A complete box set ("Product") appeared in 1989, and in the early 90's the band regrouped for a tour. 1993 saw Shelley and Diggle (with new rhythm section (Phil Barker and Tony Barber) release "Trade Test Transmission", which remarkably picked up right where the band left off in 1980. 1996's "All Set" was also amazingly strong. In an unlikely turn of events, Toyota chose "What Do I Get" for a TV commercial campaign in 2000.
Which leads us to the album at hand, "Modern". I wonder why they chose this title...the last thing I want the Buzzcocks to sound is modern! The album is infused with too many synthesizers and drum machines to sound like classic Buzzcocks, and is spotty through the first six tracks. Then the album abruptly rights itself with "Runaround" and "Doesn't Mean Anything" and doesn't falter again.

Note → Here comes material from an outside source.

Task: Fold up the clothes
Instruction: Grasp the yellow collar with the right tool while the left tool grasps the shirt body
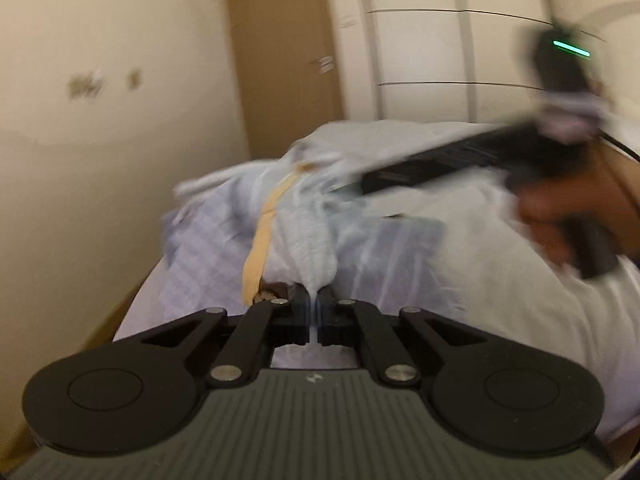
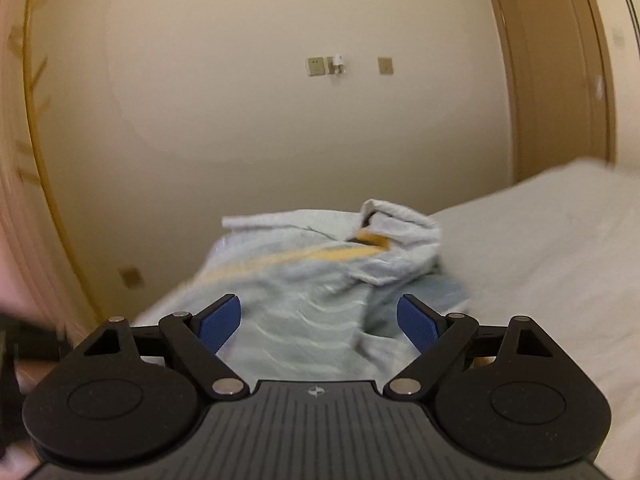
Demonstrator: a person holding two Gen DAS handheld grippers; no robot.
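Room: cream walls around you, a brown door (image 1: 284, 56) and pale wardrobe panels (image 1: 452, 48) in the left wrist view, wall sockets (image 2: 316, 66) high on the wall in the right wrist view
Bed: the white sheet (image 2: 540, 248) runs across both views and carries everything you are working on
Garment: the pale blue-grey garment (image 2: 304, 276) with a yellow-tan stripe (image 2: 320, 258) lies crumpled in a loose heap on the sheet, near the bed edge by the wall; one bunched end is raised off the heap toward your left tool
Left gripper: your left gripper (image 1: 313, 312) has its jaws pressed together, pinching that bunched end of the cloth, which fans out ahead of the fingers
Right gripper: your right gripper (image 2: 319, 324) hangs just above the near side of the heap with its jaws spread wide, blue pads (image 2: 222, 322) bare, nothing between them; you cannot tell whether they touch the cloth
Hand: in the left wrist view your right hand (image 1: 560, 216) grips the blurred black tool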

If you are new to the band, search out one of the early compilations such as "Operator's Manual". If you were a fan of the early Buzzcocks and have been leery of the 90's version start with "Trade Test Transmission". "Modern" shows the band maturing somewhat, but considering that most of the band's charm was its immaturity, that isn't necessarily a plus.
All that said, this album is far better than you'd have any reason to expect of a 70's punk band that has decided to keep on plugging.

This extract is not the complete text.